El lunes 2 de julio culminó con éxito y sin disturbios la versión número 18 de Rock al Parque en Bogotá.
Hacia las 4 de la tarde y después de una requisa digna de aeropuerto internacional (en la que solo faltó pedir el pasado judicial) el Escenario Plaza del parque Simón Bolívar recibía el atardecer con los acordes de Sicotrópico, banda nacional de impresionante e impecable destreza. Con solo dos integrantes Omar Sánchez (guitarra, bajo y voz) y Mara, Marlon Marañón (batería), movieron los esqueletos de quienes habían madrugado en este puente festivo a rockear al festival.
Cuando STR terminó, Plaza, el escenario central, aún se estaba llenando. La tarde le daba paso a Ciegosordomudos. La mezcla de música con audiovisual relacionado con los artistas ubicó a quienes, como yo, estábamos perdidos con bandas como Ciegosordomudos, sirvió muchísimo, además de ser dinámico y llamativo.

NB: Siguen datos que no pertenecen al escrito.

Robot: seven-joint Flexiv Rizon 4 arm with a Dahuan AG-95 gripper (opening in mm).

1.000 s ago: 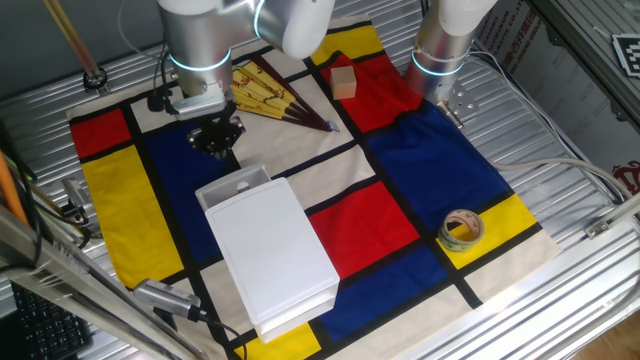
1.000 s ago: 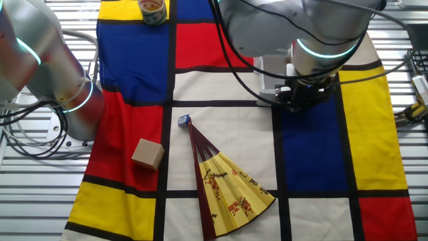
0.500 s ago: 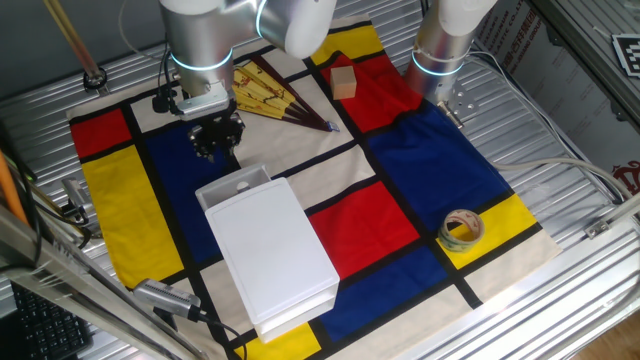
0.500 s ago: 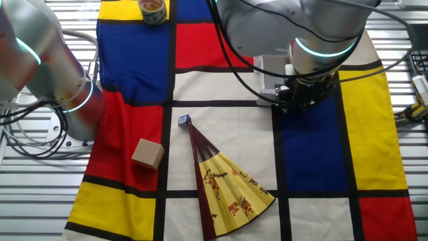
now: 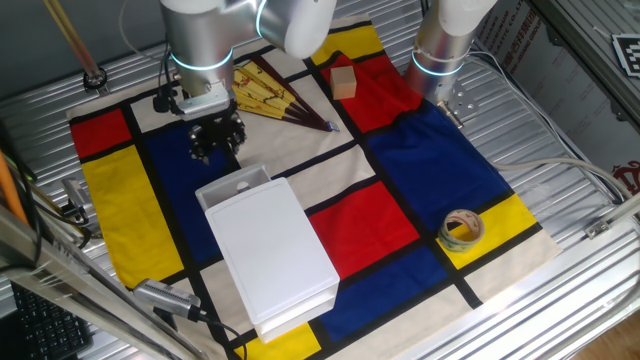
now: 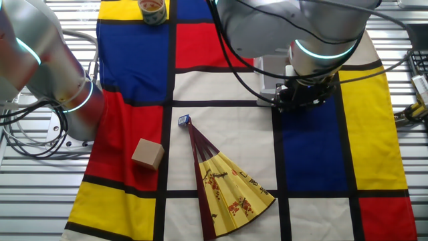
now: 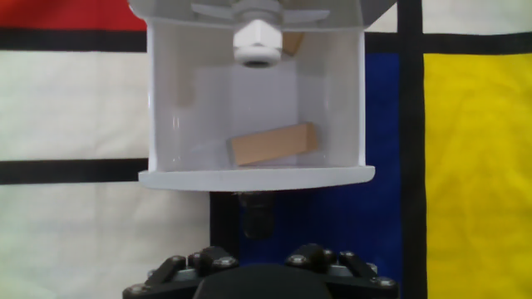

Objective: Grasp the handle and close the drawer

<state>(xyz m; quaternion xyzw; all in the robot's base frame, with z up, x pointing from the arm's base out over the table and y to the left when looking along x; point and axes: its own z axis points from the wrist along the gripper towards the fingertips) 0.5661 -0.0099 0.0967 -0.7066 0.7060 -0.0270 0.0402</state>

Esta banda bogotana de rock, conformada por Alejandro Gómez Cáceres (guitarra), Pablo Bernal (Batería), Jota García (Bajo) presentó un ritmo variopinto con animaciones audiovisuales creativas, su ritmo es lejanamente similar a los Babasonicos, por la mezcla de beats, guitarras eléctricas y batería, sin duda una apuesta novedosa.
En el momento en que 1280 Almas subió a tarima, la noche había llegado, la plaza estaba llena y los pogos no se hicieron esperar.

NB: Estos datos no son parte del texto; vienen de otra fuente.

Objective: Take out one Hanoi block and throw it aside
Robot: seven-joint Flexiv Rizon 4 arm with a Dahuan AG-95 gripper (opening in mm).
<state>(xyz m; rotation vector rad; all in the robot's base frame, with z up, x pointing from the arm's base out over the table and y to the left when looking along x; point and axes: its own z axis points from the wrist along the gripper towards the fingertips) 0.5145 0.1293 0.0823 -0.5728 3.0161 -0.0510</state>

1280 Almas, quienes llamaron siempre a la alegría, empezaron con La ruta del venado. Aprovechando su aniversario número 20 se despidieron, literalmente, de Rock al parque para siempre, aduciendo que este evento debe ser usado para darle espacio a nuevas bandas, el público que tal vez ya lo había pensado, lo aplaudió, hasta que finalmente interpretaron Marinero, el hit que los persigue en todas su presentaciones. El pogo siguió hasta romper el bote del Marinero.
El “final final” estuvo a cargo de Charly García, de quien muchos no sabían qué esperar por presentaciones previas en las que se había negado a tocar o había tocado bajo los efectos de diversas sustancias. Para la felicidad de todos, de la plaza se habían ido los más punketos, a ver a NOFX en el otro escenario, así que quedaron los amantes de Charly, que esperaban verlo lucido, y él no los decepcionó.
Con una banda que más parecía una orquesta, llena instrumentos sinfónicos y hasta un maniquí que hizo las veces de percusión, la previa audiovisual llevo a los asistentes al pasado para que Charly, devolviéndolos al presente, les recordara porque es el papá del rock latinoamericano. Cantando Revolución, Pasajera en trance, pasando por un “break” lleno del Perro Andaluz y Demoliendo hoteles, culminó la noche con Canción para mi muerte, una de las más esperadas de la noche.
Se susurra por ahí, que a pesar del cartel, la asistencia no fue la esperada. La fuerza de la diversidad pareció haberse tomado el puente de descanso, sin embargo, la mayoría de las personas que han asistido por casi una década o más al festival, dicen que es porque están incluyendo demasiada diversidad en las bandas que se presentan. Es, como si a Salsa al parque, le empezaran a meter en el cartel, grupos vallenatos.